Itu pula yang diungkapkan Wahyu saat disidang Dewan Kehormatan Penyelenggara Pemilu (DKPP). Pria kelahiran Banjarnegara, 5 Desember 1973, itu sulit menghindari lobi pelaku penyuapan. Alasannya adalah kedekatan.
Daftar riwayat hidup Wahyu di situs KPU sama sekali tidak menunjukkan bahwa dia pernah berafiliasi dengan partai politik (parpol). Namun, hanya karena ’’kedekatan’’ dengan orang parpol, dia bisa terjerat kasus suap. Padahal, di provinsi maupun kabupaten/kota, sangat banyak penyelenggara pemilu yang terangterangan merupakan orang titipan. Entah itu titipan kepala daerah, parpol, sayap parpol, ataupun ormas yang dekat dengan parpol.
Pernah suatu ketika, seorang calon anggota KPU di sebuah kabupaten di Jatim sangat optimistis lolos seleksi. Sebab, dia sudah mendapat jaminan dari bupati. Pada hari-hari terakhir menjelang pengumuman hasil seleksi, calon itu lemas. Dia sudah tahu namanya dicoret. Posisi yang dia incar tersebut ternyata diambil calon lain yang merupakan titipan parpol besar.
Problem integritas penyelenggara pemilu juga bisa tecermin dari kasus begitu banyaknya pelanggaran etik yang ditangani DKPP. Misalnya, pelaksanaan pemilu serentak 2019. Lembaga pengadil etik pemilu itu menerima 1.027 pengaduan. Sebanyak 521 aduan masuk pada tahap yang berlangsung pada 2018, sedangkan 509 aduan lainnya masuk pada 2019.

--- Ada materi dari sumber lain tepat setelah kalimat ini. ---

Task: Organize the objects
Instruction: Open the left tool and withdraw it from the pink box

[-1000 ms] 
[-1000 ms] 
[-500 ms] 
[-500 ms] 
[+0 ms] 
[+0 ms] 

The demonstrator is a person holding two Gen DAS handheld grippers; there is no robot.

Sekitar 63 persen pengaduan itu (650 perkara) dinyatakan layak disidangkan. Jumlah penyelenggara yang diadukan dalam perkara etik tersebut mencapai 2.455 orang. Tentu bukan angka yang sedikit. Berbagai sanksi telah dijatuhkan dalam kasus penanganan kasus itu. Mulai pemberhentian tetap, pemberhentian sementara, atau peringatan.
Memang, ada pengaduan yang akhirnya tidak terbukti. Namun, berbagai indikasi pelanggaran kode etik oleh penyelenggara pemilu tetap wajib menjadi perhatian seluruh masyarakat. Bahkan, pengawasan harus dilakukan sejak rekrutmen penyelengara pemilu.
Identitas formal penyelenggara pemilu kerap tidak bisa dijadikan acuan bahwa mereka streil dari afiliasi terhadap kekuatan politik. Yang tak kalah penting untuk diketahui adalah cerita tentang kedekatan mereka dengan kekuatan politik. Baik jauh sebelum menjadi penyelenggara maupun pada saat sudah memegang jabatan. Mari kita awasi bersama.